Exercise description: Exactly as written, copy the lines of the data below from the first through the one containing "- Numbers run".

Dataset content:
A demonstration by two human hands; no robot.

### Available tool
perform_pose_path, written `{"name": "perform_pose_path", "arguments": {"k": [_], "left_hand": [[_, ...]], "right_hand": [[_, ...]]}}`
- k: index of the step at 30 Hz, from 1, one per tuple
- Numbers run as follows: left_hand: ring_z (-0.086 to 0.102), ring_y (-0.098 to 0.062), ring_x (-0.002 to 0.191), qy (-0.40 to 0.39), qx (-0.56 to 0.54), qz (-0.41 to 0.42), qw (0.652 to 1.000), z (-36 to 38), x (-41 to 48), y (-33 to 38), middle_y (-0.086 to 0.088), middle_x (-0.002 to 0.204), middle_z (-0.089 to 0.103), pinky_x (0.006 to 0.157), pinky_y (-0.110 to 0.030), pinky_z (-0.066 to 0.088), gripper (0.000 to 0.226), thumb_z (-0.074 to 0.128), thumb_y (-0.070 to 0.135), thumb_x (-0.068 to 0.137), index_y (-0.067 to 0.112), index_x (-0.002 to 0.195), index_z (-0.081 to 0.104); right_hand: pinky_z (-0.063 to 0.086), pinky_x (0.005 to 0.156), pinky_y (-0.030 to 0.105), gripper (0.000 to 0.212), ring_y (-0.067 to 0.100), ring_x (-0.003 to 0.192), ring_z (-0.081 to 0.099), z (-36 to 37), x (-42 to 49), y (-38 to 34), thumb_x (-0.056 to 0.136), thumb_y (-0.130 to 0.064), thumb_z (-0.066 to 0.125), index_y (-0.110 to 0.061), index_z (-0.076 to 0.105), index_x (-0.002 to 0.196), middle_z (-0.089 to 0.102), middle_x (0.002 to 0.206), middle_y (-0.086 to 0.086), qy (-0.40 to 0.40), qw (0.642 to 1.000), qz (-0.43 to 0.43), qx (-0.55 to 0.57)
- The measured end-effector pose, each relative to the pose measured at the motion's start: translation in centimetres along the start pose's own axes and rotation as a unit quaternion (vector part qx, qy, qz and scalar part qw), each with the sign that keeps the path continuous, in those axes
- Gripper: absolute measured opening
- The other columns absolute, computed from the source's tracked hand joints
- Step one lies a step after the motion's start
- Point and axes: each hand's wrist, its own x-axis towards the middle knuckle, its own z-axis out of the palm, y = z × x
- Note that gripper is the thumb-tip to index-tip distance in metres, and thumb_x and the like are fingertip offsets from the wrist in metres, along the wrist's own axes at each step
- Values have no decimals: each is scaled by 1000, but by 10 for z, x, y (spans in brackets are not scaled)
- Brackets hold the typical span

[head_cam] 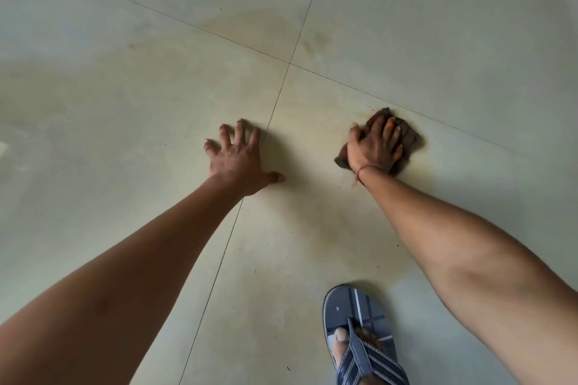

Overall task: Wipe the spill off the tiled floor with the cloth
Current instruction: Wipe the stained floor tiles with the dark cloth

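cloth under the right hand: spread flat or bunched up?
Bunched. The cloth is a crumpled wad barely wider than the right hand pressing it onto the tiled floor, with creases showing at its edges.

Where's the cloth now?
Head view, right of centre: the dark brown crumpled cloth lies on the pale tiled floor under the right hand, beside a grout line.

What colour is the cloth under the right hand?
Dark brown. The crumpled fabric cloth under the right hand shows best in the head view.
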Motion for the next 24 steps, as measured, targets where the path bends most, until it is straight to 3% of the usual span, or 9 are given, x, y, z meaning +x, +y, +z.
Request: {"name": "perform_pose_path", "arguments": {"k": [3,7,9,13,16,19,21,22,24], "left_hand": [[17,-37,138,8,-2,-10,1000,1,2,1,-6,151,17,104,-59,28,110,58,85,61,19,142,24],[16,-37,138,-10,-8,-14,1000,-4,3,4,-7,150,18,103,-60,30,111,61,84,60,17,141,26],[16,-38,138,-21,-8,-21,1000,-6,5,5,-7,148,18,103,-61,30,111,61,84,59,16,139,27],[12,-40,140,-25,-3,-18,1000,-3,5,6,-9,151,15,105,-64,27,110,60,84,60,15,139,26],[12,-38,140,-22,-18,-17,999,-3,5,4,-8,152,15,106,-62,26,109,64,81,60,16,139,27],[19,-33,139,-15,-51,-8,999,-13,2,0,-6,151,22,106,-58,30,108,73,72,59,15,139,30],[18,-32,142,-10,-62,-16,998,-20,1,-10,-7,156,19,109,-58,29,116,76,70,57,13,144,26],[13,-33,144,-11,-57,-28,998,-23,1,-18,-8,158,13,111,-59,25,121,76,71,55,13,147,21],[8,-35,145,-18,-47,-68,996,-26,2,-42,-7,159,6,110,-62,20,131,75,77,49,17,149,16]], "right_hand": [[11,117,47,71,23,147,11,7,-5,-34,90,-51,38,-19,21,151,16,160,3,-27,984,-168,-42],[12,116,41,71,19,147,15,-2,-40,5,86,-52,35,-21,27,150,20,159,1,-86,900,-423,-54],[13,115,40,71,20,146,18,-7,-28,40,86,-52,31,-21,28,150,22,159,2,-53,929,-361,-58],[9,117,49,74,23,147,9,-6,22,5,90,-55,34,-18,19,152,12,161,4,-23,996,-76,-35],[11,117,49,74,25,147,9,12,6,-63,89,-52,39,-18,20,152,14,160,5,-54,968,-237,-60],[12,118,47,72,21,147,12,15,-45,-66,87,-49,40,-19,23,151,17,160,2,-113,878,-459,-74],[14,117,45,71,19,147,13,5,-46,-34,87,-50,37,-21,23,151,17,160,1,-138,838,-524,-68],[15,116,44,71,19,147,13,1,-33,-19,87,-50,35,-22,24,151,17,160,1,-124,840,-524,-71],[14,116,44,71,21,147,14,3,-4,-18,87,-50,30,-21,24,151,17,160,2,-74,906,-411,-76]]}}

Your solution:
A demonstration by two human hands; no robot.

### Available tool
perform_pose_path, written `{"name": "perform_pose_path", "arguments": {"k": [_], "left_hand": [[_, ...]], "right_hand": [[_, ...]]}}`
- k: index of the step at 30 Hz, from 1, one per tuple
- Numbers run as follows: left_hand: ring_z (-0.086 to 0.102), ring_y (-0.098 to 0.062), ring_x (-0.002 to 0.191), qy (-0.40 to 0.39), qx (-0.56 to 0.54), qz (-0.41 to 0.42), qw (0.652 to 1.000), z (-36 to 38), x (-41 to 48), y (-33 to 38), middle_y (-0.086 to 0.088), middle_x (-0.002 to 0.204), middle_z (-0.089 to 0.103), pinky_x (0.006 to 0.157), pinky_y (-0.110 to 0.030), pinky_z (-0.066 to 0.088), gripper (0.000 to 0.226), thumb_z (-0.074 to 0.128), thumb_y (-0.070 to 0.135), thumb_x (-0.068 to 0.137), index_y (-0.067 to 0.112), index_x (-0.002 to 0.195), index_z (-0.081 to 0.104); right_hand: pinky_z (-0.063 to 0.086), pinky_x (0.005 to 0.156), pinky_y (-0.030 to 0.105), gripper (0.000 to 0.212), ring_y (-0.067 to 0.100), ring_x (-0.003 to 0.192), ring_z (-0.081 to 0.099), z (-36 to 37), x (-42 to 49), y (-38 to 34), thumb_x (-0.056 to 0.136), thumb_y (-0.130 to 0.064), thumb_z (-0.066 to 0.125), index_y (-0.110 to 0.061), index_z (-0.076 to 0.105), index_x (-0.002 to 0.196), middle_z (-0.089 to 0.102), middle_x (0.002 to 0.206), middle_y (-0.086 to 0.086), qy (-0.40 to 0.40), qw (0.642 to 1.000), qz (-0.43 to 0.43), qx (-0.55 to 0.57)

No additional answer text is required.